Rothbard introduces Herbert Spencer (1820-1903) in his essay “Herbert Spencer: Andreski & Peel”:
Herbert Spencer was a great and protean thinker, a self-taught genius who ranged over and systematically integrated vast realms of human thought: philosophy, politics, sociology, biology, and the other natural sciences. He was also one of the great libertarians in the history of thought, and his first, splendid work, Social Statics (1850) is still the best systematic exposition of libertarianism ever written…. Despite a few flaws, it stands today as a landmark, an inspiration, and a fountainhead of libertarian ideas. It was Spencer who coined the great libertarian “law of equal liberty,” and Spencer who penetratingly developed the vital contrast between “industrial” and “militant” (militarist) principles. Spencer’s seemingly naive optimism, his belief in the inevitable progress of mankind (in his early years) was undoubtedly overdrawn, but it rested on a sound insight that the free-market economy and the libertarian society were indispensable for the successful workings of an industrial world.
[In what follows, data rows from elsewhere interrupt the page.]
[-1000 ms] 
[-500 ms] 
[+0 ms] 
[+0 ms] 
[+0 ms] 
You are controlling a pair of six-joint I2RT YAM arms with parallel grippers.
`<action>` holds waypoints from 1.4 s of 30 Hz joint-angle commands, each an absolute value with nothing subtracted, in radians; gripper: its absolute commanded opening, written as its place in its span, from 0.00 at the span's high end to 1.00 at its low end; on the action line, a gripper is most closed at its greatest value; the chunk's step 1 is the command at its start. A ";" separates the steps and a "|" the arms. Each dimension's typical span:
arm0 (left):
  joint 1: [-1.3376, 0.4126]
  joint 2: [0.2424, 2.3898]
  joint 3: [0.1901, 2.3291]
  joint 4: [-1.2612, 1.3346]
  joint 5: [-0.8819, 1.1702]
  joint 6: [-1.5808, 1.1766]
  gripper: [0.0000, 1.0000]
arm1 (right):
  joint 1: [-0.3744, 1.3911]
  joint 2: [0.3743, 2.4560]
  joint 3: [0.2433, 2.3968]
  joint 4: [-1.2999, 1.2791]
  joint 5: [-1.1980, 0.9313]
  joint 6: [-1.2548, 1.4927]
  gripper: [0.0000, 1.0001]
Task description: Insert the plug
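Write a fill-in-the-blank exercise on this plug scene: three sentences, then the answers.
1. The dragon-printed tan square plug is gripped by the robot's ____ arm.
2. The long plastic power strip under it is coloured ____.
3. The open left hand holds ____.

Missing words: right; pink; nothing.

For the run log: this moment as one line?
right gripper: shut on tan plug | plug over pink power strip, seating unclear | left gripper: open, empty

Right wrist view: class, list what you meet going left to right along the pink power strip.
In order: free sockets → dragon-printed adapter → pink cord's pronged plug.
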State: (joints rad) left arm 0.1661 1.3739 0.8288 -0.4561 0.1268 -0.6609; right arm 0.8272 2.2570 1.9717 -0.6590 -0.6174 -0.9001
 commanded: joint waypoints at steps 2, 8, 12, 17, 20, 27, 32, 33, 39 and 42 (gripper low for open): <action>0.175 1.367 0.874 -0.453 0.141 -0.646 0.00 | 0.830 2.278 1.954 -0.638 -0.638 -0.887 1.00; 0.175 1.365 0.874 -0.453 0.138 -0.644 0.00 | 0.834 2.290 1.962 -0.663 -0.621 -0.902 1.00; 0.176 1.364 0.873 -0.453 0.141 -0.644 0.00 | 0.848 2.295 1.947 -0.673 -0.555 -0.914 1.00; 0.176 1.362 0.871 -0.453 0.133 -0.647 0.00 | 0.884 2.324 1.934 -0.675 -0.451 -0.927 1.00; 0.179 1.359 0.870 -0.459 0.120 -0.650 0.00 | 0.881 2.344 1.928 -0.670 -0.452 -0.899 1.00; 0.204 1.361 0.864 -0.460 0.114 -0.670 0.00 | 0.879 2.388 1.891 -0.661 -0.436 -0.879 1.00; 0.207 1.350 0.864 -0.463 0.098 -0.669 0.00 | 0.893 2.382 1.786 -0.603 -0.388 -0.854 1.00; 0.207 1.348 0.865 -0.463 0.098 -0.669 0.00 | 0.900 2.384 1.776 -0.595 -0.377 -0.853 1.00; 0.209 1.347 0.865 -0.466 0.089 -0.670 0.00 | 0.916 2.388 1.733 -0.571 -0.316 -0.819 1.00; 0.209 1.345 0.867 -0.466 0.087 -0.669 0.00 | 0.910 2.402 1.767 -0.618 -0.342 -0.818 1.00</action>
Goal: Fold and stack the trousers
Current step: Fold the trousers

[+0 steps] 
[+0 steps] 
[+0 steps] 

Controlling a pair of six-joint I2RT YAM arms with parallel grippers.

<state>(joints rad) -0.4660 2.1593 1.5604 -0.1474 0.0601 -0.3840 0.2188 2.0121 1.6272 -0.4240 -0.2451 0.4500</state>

Hence Spencer’s belief that, since society had been progressing in the direction of freedom and industrialization, it would continue to do so. Perhaps his optimism was only premature by a century or so.
Spencer, in short, more than any other figure, was “our Marx.” At the height of his career, in the middle and late nineteenth century, Spencer was acknowledged to be the greatest intellectual figure of his age, read and hailed widely by scientists, intellectuals, and the general public alike.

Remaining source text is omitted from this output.